Then, on 24 February, Russia invaded Ukraine. Western governments rapidly imposed sanctions on Russia and called for companies to self-sanction their operations in the country. Energy giants BP, Shell, Exxon, Equinor and TotalEnergies have cut ties with Russia or have said they will do so. Germany also declined to approve the Nord Stream 2 gas pipeline from Russia to the EU, sending the holding company into bankruptcy. This has all served to further restrict gas supply and push up prices.

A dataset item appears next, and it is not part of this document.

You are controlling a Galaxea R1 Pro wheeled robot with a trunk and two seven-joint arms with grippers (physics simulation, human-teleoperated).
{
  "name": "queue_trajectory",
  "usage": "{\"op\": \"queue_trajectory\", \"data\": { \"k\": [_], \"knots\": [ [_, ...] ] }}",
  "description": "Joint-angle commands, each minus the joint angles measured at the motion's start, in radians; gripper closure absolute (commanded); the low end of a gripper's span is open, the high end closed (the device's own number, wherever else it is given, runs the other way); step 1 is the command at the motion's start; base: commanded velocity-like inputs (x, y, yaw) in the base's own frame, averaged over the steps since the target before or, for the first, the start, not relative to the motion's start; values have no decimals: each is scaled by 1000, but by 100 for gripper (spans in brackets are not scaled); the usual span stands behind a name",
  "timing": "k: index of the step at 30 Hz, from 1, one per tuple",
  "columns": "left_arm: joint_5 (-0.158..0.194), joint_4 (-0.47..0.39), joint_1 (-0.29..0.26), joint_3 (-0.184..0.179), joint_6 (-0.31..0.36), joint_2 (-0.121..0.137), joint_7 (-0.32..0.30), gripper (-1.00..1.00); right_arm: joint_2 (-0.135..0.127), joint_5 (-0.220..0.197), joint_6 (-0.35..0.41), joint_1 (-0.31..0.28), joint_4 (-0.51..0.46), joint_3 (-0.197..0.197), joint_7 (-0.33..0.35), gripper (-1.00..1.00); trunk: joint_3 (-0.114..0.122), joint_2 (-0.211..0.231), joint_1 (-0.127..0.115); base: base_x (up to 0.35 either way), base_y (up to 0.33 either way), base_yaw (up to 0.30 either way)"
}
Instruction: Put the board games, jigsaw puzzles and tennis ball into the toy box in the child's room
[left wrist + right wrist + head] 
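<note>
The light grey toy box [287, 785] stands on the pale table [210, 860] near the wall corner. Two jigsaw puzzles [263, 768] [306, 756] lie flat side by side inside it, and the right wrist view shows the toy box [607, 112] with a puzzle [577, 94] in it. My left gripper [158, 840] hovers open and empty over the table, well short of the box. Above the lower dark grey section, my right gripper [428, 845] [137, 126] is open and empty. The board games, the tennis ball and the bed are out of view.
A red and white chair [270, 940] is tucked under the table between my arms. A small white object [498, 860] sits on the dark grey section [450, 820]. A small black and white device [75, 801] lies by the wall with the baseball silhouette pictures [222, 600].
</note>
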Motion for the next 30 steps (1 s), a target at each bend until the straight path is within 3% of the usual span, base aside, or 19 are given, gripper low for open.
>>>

European nations have made attempts to mitigate the impact of the sanctions by looking to alternative sources of natural gas, whether that be expanding the transmission capacity of the Medgaz gas pipeline from Algeria to Spain, Bulgaria connecting its gas network to Romania and Serbia, Poland linking up with Denmark and Bulgaria pushing for greater connection with Greece. Nonetheless, most of these projects won’t be completed before the end of the year and are regional, not EU-wide, in nature, meaning febrile and volatile markets are here to stay in the short-term.
Where are power prices headed?
Nobody expects power prices to drop back to normal levels anytime soon and the evolution of power prices this year and next will depend on a few factors such as coal and gas prices, the weather, unplanned nuclear outages, renewable generation and power demand, says Kesavarthiniy Savarimuthu, European power analyst at BloombergNEF (BNEF).
And, with European gas reserves still low, do not expect the competition for resources to diminish in any way. “Between gas consumption and restocking of storages, substantial LNG volumes will be required throughout the summer to attain comfortable storage levels until Q4 2022,” says Werner Trabesinger, head of quantitative products at renewables advisory firm Pexapark.
“This will put European buyers in direct competition with Asian LNG market participants, in a tighter market from which Russian LNG volumes have been de facto removed,” says Trabesinger.
“The European Commission (EC) have been in talks to diversify gas supply source to reduce exposure to Russian gas imports,” says Savarimuthu. “Options such as increasing LNG import can come at a premium and have bullish impact on gas and power prices.”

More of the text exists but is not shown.